Her credibility can make or break the case, and I emphasize this point more than once, thinking as I do that it is not unlike Dade’s situation in this respect. All this heavy duty science around, and most cases come down to a matter of whom you believe.
“You’ve got to convince the judge how much you care about Glenetta and that it was a single isolated act of negligence that could have happened to any parent,” I say.
“Nobody can do that except you.” The problem is that since the first time I talked with her she has displayed little outward emotion. Perhaps, this is how she is normally (I should ask Clan), but on Friday I want some anguish.

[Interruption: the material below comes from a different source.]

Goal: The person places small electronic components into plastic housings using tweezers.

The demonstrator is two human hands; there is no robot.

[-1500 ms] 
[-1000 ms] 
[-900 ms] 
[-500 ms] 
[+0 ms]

“That’s all it was,” she says, scanning my face coolly as if she is figuring how much to charge a customer or how long it will take to slop the hogs. Gina, who is wearing no makeup and only a swipe of lipstick, is living proof that beauty is in the eye of the beholder.
“I’ve got to go to D.Y.”s in a little bit. You want to go back upstairs?”
I give her a smile that is more embarrassed than real.
“I don’t know what Mr. Bailey told you about me,” I say, “but I don’t expect to be paid that way.”
“Oh,” she says, stroking the dog that has come into the room since we have been talking and has curled against her feet.